On the issues, Stewart says that the government should be spending less money on "building big jails and fighter jets" and more on people who need help. She would like to see Parliament to continue to develop and implement a poverty elimination strategy, as well as see more federal money go to affordable housing, while keeping the environment front and centre, as healthcare is the next big issue waiting to be tackled.
On the economy the NDP proposes a cutback in credit card interest to five per cent plus prime, a revision of the Canada Pension Plan, looking again at affordable, national daycare, and helping small business through accelerated capital cost allowances. “So rather than give the corporations big tax cuts, the tax cuts we propose will save $2 billion," says Stewart. "People ask, ‘So where’s the money going to come from?’ and that’s certainly one place.”
But before the NDP can deliver on their promises, they have to fight voter apathy and voter disinterest in what many perceive as an unnecessary election. Stewart says that she hears arguments against an election every day on the campaign trail: why can’t you leave it alone, the government’s fine, the economy’s fine, I don’t trust politicians. Even outside her own campaign office.
“I had a big conversation with a young fellow just outside here the other day, and it was neat because I got somewhere with him and cut down on the cynicism just a little bit,” she says.
Probe further though, and Stewart has no problem saying why she wanted to go to the polls now. “One of the problems, for me, is that I just can’t trust our prime minister," she explains. "There have been too many scandals, the prime minister is too quick to try and hide things and he said at the beginning after the Liberal scandal, the Gomery Inquiry, he wanted to change the face of government to make us more accountable and responsible. And unfortunately, he hasn’t been able to do that.”

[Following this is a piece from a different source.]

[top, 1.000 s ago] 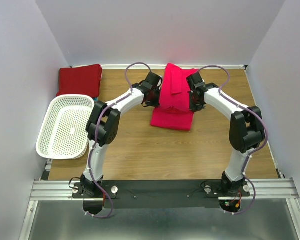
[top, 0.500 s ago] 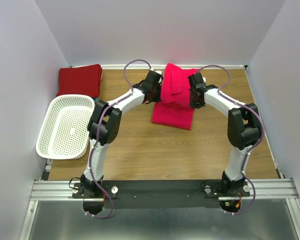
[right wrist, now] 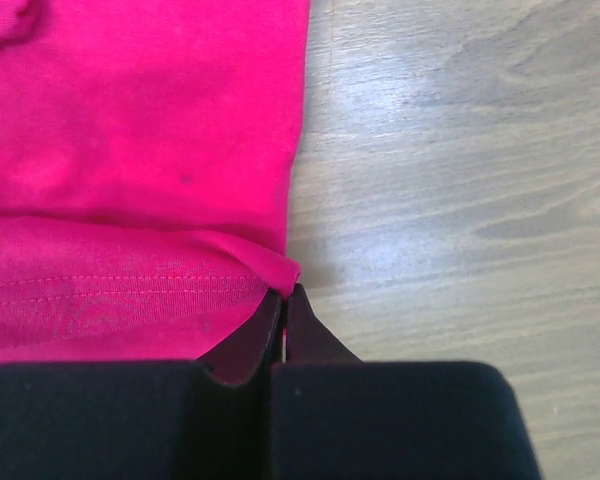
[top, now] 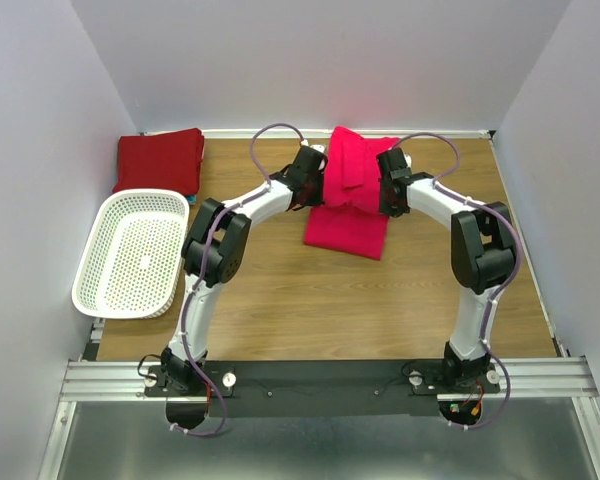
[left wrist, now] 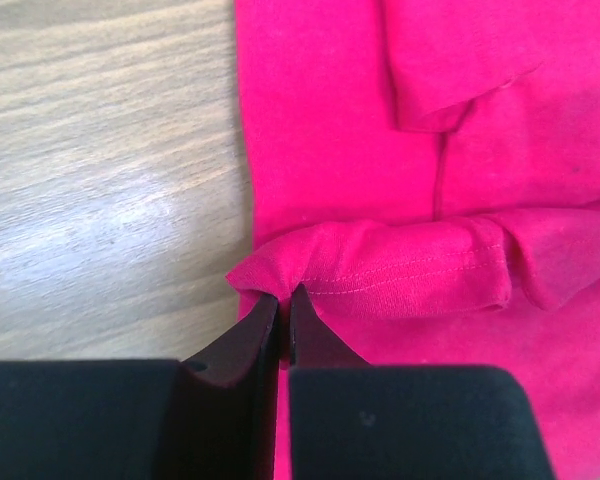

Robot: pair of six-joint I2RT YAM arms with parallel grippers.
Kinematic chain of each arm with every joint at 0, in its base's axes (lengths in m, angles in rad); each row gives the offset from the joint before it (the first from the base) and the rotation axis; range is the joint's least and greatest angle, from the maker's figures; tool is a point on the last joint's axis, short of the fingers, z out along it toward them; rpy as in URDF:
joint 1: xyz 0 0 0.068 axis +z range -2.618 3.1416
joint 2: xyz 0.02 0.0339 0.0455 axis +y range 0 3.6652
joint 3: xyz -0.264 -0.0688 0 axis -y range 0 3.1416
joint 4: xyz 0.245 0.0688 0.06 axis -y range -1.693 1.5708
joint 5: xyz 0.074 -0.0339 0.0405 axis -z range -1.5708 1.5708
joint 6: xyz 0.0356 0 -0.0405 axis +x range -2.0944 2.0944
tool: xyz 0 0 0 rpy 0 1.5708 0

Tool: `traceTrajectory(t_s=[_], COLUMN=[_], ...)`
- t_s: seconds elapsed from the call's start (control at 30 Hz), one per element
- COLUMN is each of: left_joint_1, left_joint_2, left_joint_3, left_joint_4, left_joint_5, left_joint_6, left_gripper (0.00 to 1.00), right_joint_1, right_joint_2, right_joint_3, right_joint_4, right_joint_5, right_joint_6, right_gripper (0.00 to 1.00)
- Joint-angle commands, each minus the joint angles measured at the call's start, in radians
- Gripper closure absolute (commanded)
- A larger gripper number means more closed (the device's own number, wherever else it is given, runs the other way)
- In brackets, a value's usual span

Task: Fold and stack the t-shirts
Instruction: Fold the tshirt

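Observation:
A bright crimson-pink t-shirt [top: 348, 200] lies partly folded at the table's back centre. My left gripper [top: 314, 190] is shut on its left hem corner [left wrist: 270, 280]. My right gripper [top: 385, 195] is shut on its right hem corner [right wrist: 280, 268]. Both hold the bottom hem lifted and carried over the shirt's body. A sleeve fold [left wrist: 460, 70] shows on top. A darker red t-shirt [top: 160, 160] lies folded at the back left. A sliver of teal [top: 192, 199] peeks out under it.
A white perforated basket [top: 133, 254] sits at the left, in front of the red shirt. Grey walls close in the table on three sides. Bare wood [top: 330, 310] lies between the shirt and the arm bases.
Both grippers have moved toward the back wall with the hem, so the shirt's front edge has drawn back and the fold is shorter.

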Motion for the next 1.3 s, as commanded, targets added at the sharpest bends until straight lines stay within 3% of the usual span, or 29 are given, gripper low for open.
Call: traceTrajectory(t_s=[0.0, 0.17, 0.7, 0.8, 0.83, 0.87, 0.93, 0.97, 1.2, 1.27], left_joint_1=[0.01, 0.01, 0.01, 0.01, 0.012, 0.01, 0.01, 0.01, -0.014, -0.037], left_joint_2=[0.031, 0.005, -0.034, -0.044, -0.062, -0.074, -0.122, -0.14, -0.326, -0.347], left_joint_3=[0.001, -0.024, -0.076, -0.065, -0.067, -0.071, -0.076, -0.079, -0.185, -0.223], left_joint_4=[0.031, 0.045, 0.072, 0.045, 0.045, 0.045, 0.039, 0.034, -0.018, -0.014], left_joint_5=[-0.065, -0.094, -0.131, -0.134, -0.131, -0.13, -0.126, -0.122, -0.073, -0.033], left_joint_6=[-0.009, -0.026, -0.058, -0.071, -0.075, -0.083, -0.089, -0.092, -0.143, -0.166], left_gripper=[0.89, 0.81, 0.84, 0.65, 0.5, 0.43, 0.31, 0.29, 0.29, 0.41], right_joint_1=[-0.013, -0.013, -0.013, -0.013, -0.013, -0.013, -0.011, -0.011, 0.039, 0.065], right_joint_2=[0.039, 0.038, 0.018, 0.019, 0.005, -0.004, -0.037, -0.048, -0.166, -0.168], right_joint_3=[-0.015, -0.009, 0.008, 0.011, 0.009, 0.008, 0.011, 0.011, -0.017, -0.025], right_joint_4=[0.038, 0.053, 0.068, 0.065, 0.065, 0.067, 0.067, 0.068, 0.07, 0.074], right_joint_5=[0.042, 0.034, 0.028, 0.022, 0.017, 0.003, -0.014, -0.024, -0.164, -0.193], right_joint_6=[-0.014, -0.034, -0.061, -0.074, -0.077, -0.08, -0.092, -0.094, -0.074, -0.065], right_gripper=[0.96, 0.92, 0.91, 0.84, 0.77, 0.72, 0.6, 0.57, 0.56, 0.64])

Recognizing that one of the key issues of the election by the Conservatives is the notion of a potential coalition between the Liberals, NDP and Bloc Quebecios, Stewart says she's open to the possibility, and so is her party's boss Jack Layton. “If Harper gets a minority government, I think we will certainly need to look at a coalition, and I’m actually quite disappointed that Mr. Ignatieff played in to the media pressure to give them a definite answer about coalitions when he said no.
More than that, Stewart just wants to see a change in tone on Parliament Hill, ironically, one of the very issues that Harper ran, and won on, in the past. “We need to behave as respectful adults and not play the partisan games, and again I find it interesting because Mr. Harper will say that, but I believe that he and his part have behaved in a most polarizing way.”